◆ DESCRIPTION OF THE TASK
The listing below holds a line with "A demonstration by" and a later line with "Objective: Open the". Write out those two lines and every line between them, exactly, and nothing else.

◆ DATA BELOW
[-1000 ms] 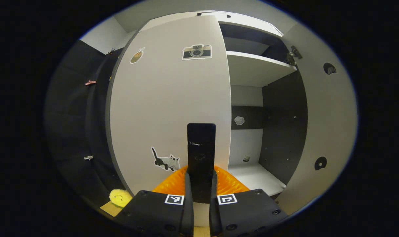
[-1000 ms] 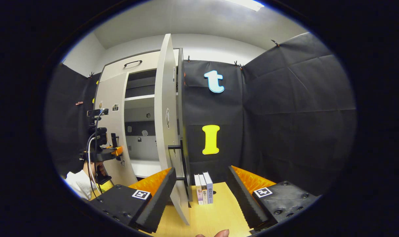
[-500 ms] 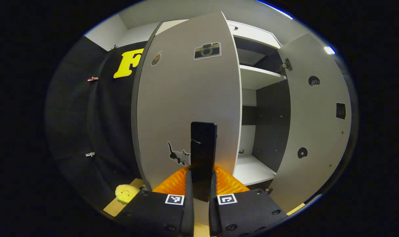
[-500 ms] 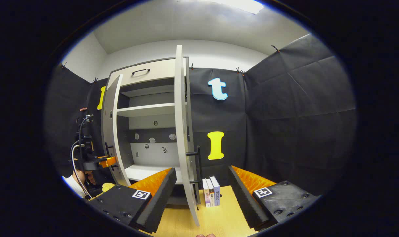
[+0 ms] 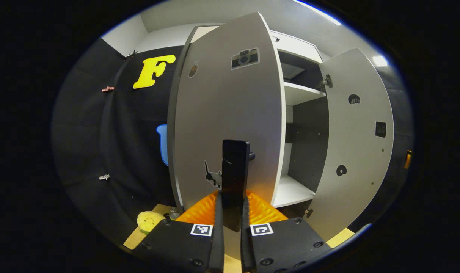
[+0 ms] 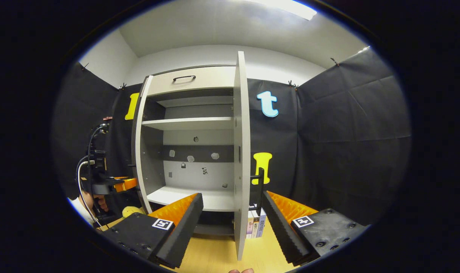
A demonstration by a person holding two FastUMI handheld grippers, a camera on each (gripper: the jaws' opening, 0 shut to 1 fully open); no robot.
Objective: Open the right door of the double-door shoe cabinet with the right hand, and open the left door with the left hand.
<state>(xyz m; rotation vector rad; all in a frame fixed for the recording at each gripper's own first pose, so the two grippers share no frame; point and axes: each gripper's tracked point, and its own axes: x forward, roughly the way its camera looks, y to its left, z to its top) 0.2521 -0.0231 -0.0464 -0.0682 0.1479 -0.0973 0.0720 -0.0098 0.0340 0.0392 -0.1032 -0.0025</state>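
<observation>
The shoe cabinet [image 6: 188, 125] stands at the far side of the bench [image 6: 218, 254], with the right door [image 6: 240, 151] and left door [image 5: 230, 113] both swung wide; these are judged stiff, hinged panels of light swing. The left tool [image 5: 231, 212] is clamped on the left door's black bar handle [image 5: 235, 170], the proper hold; the right tool [image 6: 231, 223] stands apart, straddling the right door's edge without touching.

Matt, smooth laminate covered the cabinet doors [image 5: 230, 113]; the table [image 6: 218, 254] was pale wood, the wall [image 6: 347, 132] black cloth.

A yellow plush toy [image 5: 149, 220] sits at the wooden tabletop's [image 6: 218, 258] left edge. Three books [image 6: 255, 226] stand upright — spines out — at its back edge.
</observation>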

◆ WORKED SOLUTION
A demonstration by a person holding two FastUMI handheld grippers, a camera on each (gripper: the jaws' opening, 0 shut to 1 fully open); no robot.
Objective: Open the right door of the double-door shoe cabinet with the right hand, and open the left door with the left hand.

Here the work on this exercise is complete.